## What needs to be done
The response should reproduce exactly the lines from the top of the listing below through the one that contains "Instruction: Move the", and nothing else; pictures do not belong in it.

## Provided data

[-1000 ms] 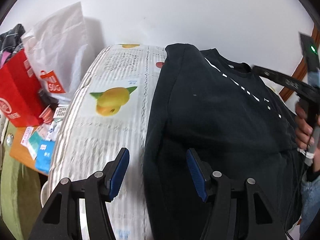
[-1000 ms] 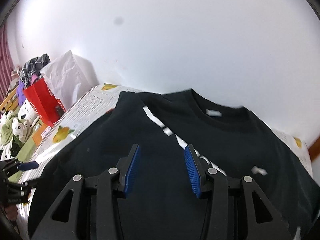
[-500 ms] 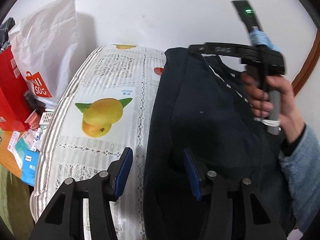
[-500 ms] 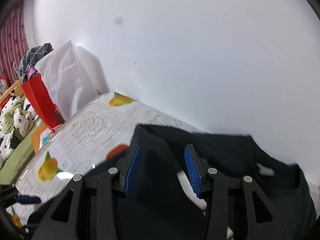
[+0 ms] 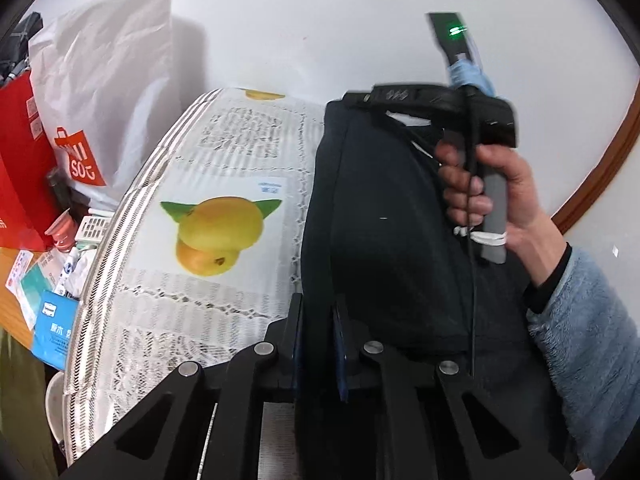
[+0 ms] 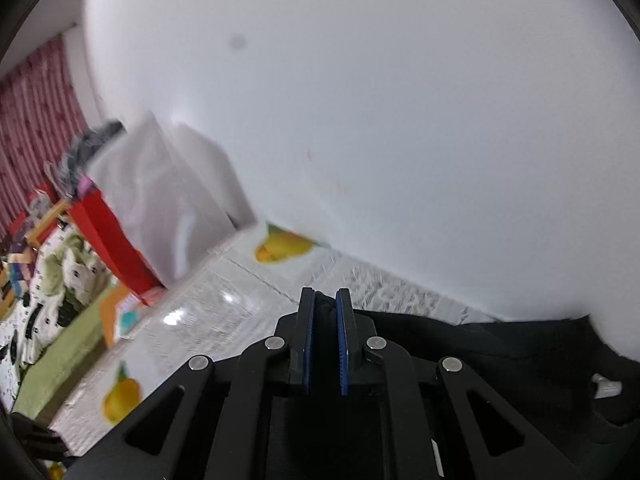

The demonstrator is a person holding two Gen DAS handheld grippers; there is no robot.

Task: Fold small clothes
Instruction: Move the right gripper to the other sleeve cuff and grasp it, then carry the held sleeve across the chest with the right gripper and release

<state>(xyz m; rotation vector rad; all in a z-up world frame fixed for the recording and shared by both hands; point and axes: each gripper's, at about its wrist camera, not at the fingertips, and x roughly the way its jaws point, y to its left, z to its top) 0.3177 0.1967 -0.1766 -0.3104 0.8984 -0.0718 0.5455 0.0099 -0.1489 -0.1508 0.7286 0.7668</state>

## Task solution
[-1000 ms] 
[-1000 ms] 
[-500 ms] 
[-500 ms] 
[+0 ms] 
[+0 ms] 

The demonstrator is a person holding two Gen DAS handheld grippers; there is no robot.

Task: Fold small clothes
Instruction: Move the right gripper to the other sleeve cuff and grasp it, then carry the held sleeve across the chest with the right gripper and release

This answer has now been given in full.